Families of the depressed have long been ignored here in Japan, where, until only recently, depression was regarded as a sign of weakness or laziness, rather than as an illness.

But a support network is slowly growing for the families of victims of depression. In 2002, public health nurse Ritsuko Yamaguchi founded MDA-Japan, modeled on the Mood Disorders Association of British Columbia, Canada, where she went through a one-year residency training in the mid-1990s. She now organizes several programs for depression patients and what she calls "caregivers" -- family members, friends and coworkers.

In these workshops, families can learn about the illness and how to cope with what sometimes looks like irrational behavior. They can also get updated on the latest treatments by leading depression experts, as well as getting tips on family finance. But more than anything, the families can share their pain and get advice on how to stay supportive to the troubled spouses, siblings and children while keeping themselves from becoming depressed.

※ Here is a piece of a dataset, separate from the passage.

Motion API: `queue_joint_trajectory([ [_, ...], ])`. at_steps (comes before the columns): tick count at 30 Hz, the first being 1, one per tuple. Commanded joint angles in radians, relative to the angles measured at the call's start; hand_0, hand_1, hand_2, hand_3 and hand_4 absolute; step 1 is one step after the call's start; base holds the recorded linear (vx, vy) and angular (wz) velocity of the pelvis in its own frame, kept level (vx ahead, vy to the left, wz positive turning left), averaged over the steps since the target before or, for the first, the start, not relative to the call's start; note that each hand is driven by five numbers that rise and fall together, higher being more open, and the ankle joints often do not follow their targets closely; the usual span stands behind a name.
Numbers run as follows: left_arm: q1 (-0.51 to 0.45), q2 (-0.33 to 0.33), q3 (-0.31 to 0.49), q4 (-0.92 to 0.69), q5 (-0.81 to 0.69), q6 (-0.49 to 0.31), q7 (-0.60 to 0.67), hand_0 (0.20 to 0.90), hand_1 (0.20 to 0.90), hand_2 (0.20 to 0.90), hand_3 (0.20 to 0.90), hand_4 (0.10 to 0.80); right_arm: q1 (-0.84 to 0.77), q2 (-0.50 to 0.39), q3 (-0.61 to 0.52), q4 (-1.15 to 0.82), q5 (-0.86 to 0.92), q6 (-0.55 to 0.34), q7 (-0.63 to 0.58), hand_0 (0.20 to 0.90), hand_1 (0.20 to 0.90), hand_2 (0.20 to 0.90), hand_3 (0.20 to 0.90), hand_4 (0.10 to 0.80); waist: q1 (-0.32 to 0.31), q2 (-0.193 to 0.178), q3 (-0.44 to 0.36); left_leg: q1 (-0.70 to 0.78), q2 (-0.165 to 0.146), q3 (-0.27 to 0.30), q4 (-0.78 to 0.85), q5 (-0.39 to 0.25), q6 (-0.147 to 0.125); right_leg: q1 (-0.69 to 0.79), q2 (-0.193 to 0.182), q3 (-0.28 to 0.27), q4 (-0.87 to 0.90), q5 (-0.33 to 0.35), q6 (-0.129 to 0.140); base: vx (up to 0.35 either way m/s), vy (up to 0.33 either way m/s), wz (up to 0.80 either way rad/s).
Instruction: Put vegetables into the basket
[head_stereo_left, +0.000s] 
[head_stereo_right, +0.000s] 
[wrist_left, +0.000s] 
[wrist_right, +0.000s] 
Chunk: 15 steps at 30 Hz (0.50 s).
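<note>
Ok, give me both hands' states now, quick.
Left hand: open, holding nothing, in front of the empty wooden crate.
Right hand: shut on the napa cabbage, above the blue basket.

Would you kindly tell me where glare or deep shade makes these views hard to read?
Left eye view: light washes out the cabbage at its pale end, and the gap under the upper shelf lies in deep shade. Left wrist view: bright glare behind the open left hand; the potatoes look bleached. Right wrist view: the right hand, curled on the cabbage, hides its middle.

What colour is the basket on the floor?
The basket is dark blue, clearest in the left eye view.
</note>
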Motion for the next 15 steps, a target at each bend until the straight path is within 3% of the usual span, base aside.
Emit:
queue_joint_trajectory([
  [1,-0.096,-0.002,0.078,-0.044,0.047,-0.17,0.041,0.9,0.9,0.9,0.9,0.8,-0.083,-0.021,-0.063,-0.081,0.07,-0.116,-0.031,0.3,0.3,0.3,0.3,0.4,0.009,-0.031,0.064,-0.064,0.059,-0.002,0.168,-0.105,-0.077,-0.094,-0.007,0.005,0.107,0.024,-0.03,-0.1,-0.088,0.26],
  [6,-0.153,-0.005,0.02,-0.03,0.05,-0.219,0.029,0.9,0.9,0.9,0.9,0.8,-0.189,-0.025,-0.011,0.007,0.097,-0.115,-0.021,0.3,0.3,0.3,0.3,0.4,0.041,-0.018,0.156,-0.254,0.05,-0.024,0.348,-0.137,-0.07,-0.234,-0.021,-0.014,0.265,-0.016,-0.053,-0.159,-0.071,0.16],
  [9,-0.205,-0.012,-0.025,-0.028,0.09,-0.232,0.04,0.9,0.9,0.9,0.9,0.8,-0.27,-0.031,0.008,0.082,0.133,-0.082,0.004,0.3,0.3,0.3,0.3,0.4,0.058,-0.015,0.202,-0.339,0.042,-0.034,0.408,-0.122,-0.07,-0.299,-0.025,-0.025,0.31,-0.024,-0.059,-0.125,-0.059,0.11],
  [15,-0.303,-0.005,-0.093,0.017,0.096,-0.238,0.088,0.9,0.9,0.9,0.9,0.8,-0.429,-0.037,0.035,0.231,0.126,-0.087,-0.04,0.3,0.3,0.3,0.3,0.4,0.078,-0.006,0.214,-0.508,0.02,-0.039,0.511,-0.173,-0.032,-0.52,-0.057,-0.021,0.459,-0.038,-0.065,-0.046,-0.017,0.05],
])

During a recent workshop for depression patients' families, Yamaguchi briefed participants on the different feelings they can experience over time. Families' initial reactions to the discovery of the illness are panic and shock, which are followed by feelings of denial and anger, Yamaguchi says. They also blame themselves for the calamity -- and at the same time are troubled by sudden changes in the patients' character, from "caring husbands" and "great moms and wives" to melancholic, lethargic and negative-minded people. Then, in the next phase, the families begin to feel isolated and depressed themselves, and ultimately come to feel indifference, mental exhaustion and lethargy.

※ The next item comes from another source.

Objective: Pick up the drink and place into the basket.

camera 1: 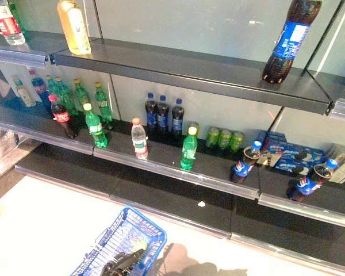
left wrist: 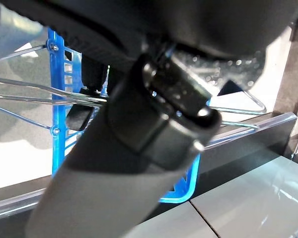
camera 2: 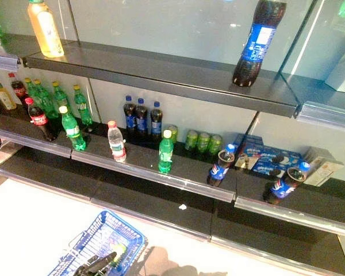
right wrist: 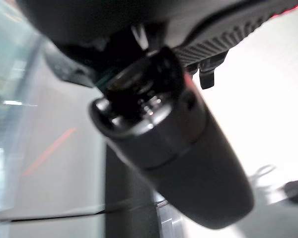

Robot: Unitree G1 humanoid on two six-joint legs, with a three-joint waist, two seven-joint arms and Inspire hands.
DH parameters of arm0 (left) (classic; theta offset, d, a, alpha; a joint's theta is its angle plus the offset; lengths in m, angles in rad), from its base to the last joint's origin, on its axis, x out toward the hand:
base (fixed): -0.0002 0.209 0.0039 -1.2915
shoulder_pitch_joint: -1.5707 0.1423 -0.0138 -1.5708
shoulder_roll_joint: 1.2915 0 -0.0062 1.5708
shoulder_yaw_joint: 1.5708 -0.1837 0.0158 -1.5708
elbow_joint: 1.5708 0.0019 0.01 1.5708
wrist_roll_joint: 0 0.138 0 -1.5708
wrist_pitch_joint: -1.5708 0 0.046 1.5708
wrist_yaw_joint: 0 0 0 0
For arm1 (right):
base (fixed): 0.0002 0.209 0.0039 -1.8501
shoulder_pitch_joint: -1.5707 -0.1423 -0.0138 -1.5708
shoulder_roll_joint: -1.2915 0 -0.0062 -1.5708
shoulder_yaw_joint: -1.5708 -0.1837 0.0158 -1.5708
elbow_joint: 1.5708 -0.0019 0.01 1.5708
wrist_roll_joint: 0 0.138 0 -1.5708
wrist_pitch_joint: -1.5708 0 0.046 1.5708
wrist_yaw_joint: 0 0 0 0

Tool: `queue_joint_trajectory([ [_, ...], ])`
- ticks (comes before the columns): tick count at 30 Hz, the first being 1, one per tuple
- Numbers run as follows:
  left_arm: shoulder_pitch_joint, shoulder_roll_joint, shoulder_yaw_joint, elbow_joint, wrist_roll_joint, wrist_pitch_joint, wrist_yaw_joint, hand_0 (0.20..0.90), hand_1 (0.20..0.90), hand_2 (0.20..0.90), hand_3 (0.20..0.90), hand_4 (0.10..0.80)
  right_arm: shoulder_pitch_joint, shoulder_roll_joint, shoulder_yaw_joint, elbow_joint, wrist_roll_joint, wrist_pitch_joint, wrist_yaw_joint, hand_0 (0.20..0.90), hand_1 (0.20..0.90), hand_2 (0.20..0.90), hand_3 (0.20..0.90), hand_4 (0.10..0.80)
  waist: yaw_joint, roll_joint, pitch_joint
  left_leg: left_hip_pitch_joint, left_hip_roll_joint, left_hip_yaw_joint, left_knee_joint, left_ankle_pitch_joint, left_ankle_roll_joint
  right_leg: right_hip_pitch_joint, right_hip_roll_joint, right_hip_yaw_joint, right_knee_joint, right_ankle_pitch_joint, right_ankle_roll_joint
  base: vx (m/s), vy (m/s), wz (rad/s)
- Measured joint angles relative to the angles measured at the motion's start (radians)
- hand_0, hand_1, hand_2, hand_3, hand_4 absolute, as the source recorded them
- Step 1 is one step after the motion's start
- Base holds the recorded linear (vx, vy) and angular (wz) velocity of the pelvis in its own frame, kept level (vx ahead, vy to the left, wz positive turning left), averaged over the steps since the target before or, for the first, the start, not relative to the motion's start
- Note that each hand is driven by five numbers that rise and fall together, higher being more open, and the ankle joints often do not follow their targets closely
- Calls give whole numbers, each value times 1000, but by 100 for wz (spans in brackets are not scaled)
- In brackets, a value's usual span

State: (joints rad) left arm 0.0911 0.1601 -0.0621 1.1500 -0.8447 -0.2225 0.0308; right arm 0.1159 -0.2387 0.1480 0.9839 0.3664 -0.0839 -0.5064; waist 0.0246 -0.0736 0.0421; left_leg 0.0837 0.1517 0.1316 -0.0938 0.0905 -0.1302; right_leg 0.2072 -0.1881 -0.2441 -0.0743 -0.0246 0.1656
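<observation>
While the left hand (camera 1: 122,263) curls round the handles of the blue basket (camera 1: 112,238), a green bottle (camera 1: 188,149) stands on the middle shelf (camera 1: 161,164) above and right of that basket, untouched. The right hand (right wrist: 174,144) shows only close up; its grip cannot be told.

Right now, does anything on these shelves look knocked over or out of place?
Yes. Two blue-labelled cola bottles on the middle shelf tilt sharply instead of standing upright like the green bottles. A small white scrap lies on the bottom shelf.
</observation>
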Motion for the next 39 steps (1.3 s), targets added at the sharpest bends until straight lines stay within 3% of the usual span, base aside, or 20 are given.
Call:
queue_joint_trajectory([
  [6, 40, 5, 15, -117, 11, 41, 49, 300, 300, 300, 200, 100, 81, -3, 41, -585, -15, 63, -10, 900, 900, 900, 900, 800, -2, -8, 24, -6, 2, -11, 0, 2, -4, 3, 4, -19, -2, 0, -2, 3, 5, 4],
  [12, 44, 4, 26, -137, 16, 44, 65, 300, 300, 300, 200, 100, 93, -83, 47, -864, -53, 64, -10, 900, 900, 900, 900, 800, -4, -8, 29, -18, -3, -18, 0, 2, -4, 2, 0, -21, -1, 0, -1, 14, 41, 4],
  [19, 45, -7, 39, -136, 16, 45, 63, 300, 300, 300, 200, 100, 90, -120, 15, -973, -68, 8, -21, 900, 900, 900, 900, 800, -12, 6, 39, -19, -3, -17, 0, 2, -3, 1, 0, -20, -1, 0, -1, 34, 14, 0],
  [29, 41, -32, 40, -135, 16, 44, 61, 300, 300, 300, 200, 100, 8, -186, -25, -1015, -59, -6, -111, 900, 900, 900, 900, 800, -20, 36, 63, -18, -5, -18, 8, 4, -4, -9, 10, -21, 22, -1, 0, 43, -3, 0],
  [34, -14, -31, 11, -151, 15, 40, 63, 300, 300, 300, 200, 100, -105, -249, -32, -1006, -26, -14, -150, 900, 900, 900, 900, 800, -18, 60, 124, -92, -1, -40, 37, 26, -1, -95, 10, -22, 96, -23, -6, -162, -2, 8],
  [39, -128, -29, -36, -194, -9, 26, 59, 300, 300, 300, 200, 100, -354, -278, -41, -946, -10, -32, -216, 900, 900, 900, 900, 800, 6, 109, 265, -223, -4, -65, 141, 24, 7, -237, -11, -19, 250, -59, -14, -153, 54, 9],
])
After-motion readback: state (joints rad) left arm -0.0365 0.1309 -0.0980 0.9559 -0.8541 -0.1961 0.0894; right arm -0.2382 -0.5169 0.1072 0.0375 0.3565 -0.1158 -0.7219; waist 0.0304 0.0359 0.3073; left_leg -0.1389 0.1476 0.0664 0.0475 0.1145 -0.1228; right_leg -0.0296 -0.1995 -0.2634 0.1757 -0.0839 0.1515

"Depression is an illness that, by nature, destroys human relationships," Yamaguchi told the crowd of 40 or so at the workshop. "Depression patients act nicely to outsiders, but they show their innermost feelings only to their family members. Especially in the recovery stage, the patients often turn violent and say harsh things. This is a step in their recovery, and the families need to handle them well and be especially supportive at that point. Otherwise, the patients will get hurt and won't be able to go out again."

Pachinko-playing sprees

Tanaka, for one, saw a light at the end of the tunnel in spring 2004, when she found a members-only online message board for the wives of men who are depressed. Along with the owner of the site, Tanaka set up a group of wives of depression patients, named Utsu-sapo Seikatsu Kojo Iinkai last August. With the help of a psychiatric social worker, they have been meeting once every two months since then.

During a recent session in Tokyo, wives talked about their husbands threatening a divorce, secretly reading books on how to commit suicide and frequenting consumer lenders for pachinko-playing sprees. Some also talked about bad experiences with doctors who, they said, ignored the needs of patients or would only see them for five minutes after a two-hour wait.

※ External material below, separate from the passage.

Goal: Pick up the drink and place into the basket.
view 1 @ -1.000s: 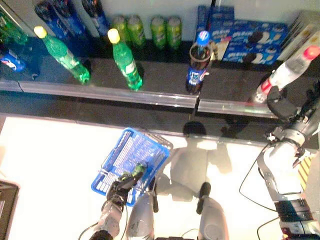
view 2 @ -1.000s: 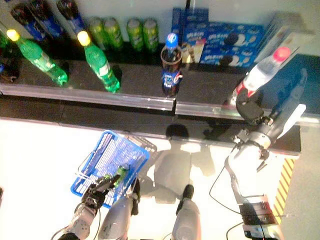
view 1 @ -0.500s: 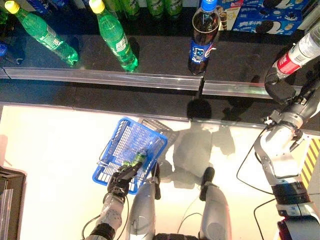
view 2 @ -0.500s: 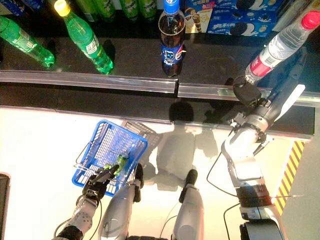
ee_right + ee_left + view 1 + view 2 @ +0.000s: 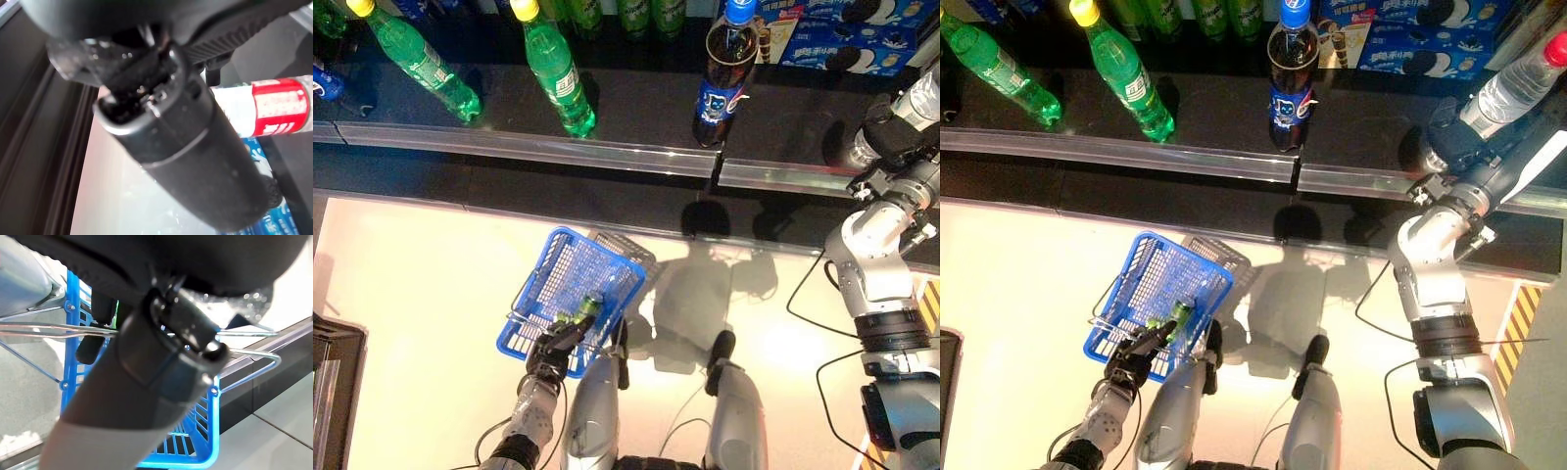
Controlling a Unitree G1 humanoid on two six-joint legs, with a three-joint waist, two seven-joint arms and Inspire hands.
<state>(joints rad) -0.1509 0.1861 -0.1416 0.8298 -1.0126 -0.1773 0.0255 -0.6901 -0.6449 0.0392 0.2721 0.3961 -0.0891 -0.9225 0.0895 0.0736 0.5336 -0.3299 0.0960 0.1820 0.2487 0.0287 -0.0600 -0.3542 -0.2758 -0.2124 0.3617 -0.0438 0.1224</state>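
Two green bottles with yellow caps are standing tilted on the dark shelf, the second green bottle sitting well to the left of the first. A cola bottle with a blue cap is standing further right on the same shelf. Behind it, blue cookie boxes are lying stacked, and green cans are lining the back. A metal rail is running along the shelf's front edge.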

Families definitely need help in riding out the hard times, Yamaguchi says, adding that you should pamper yourself at times.

"When you are feeling down, treat yourself to something," Yamaguchi said. "Ditch your usual Ito-Yokdado store and go for a little more upscale retailer for your necklace. Choose Yebisu brand beer over your regular beer, a 500 yen-per-piece cake in a depa-chika [the basement food floor of department stores] instead of a 100 yen slice. . . . If you don't have that special something for yourself, you can't possibly hang on."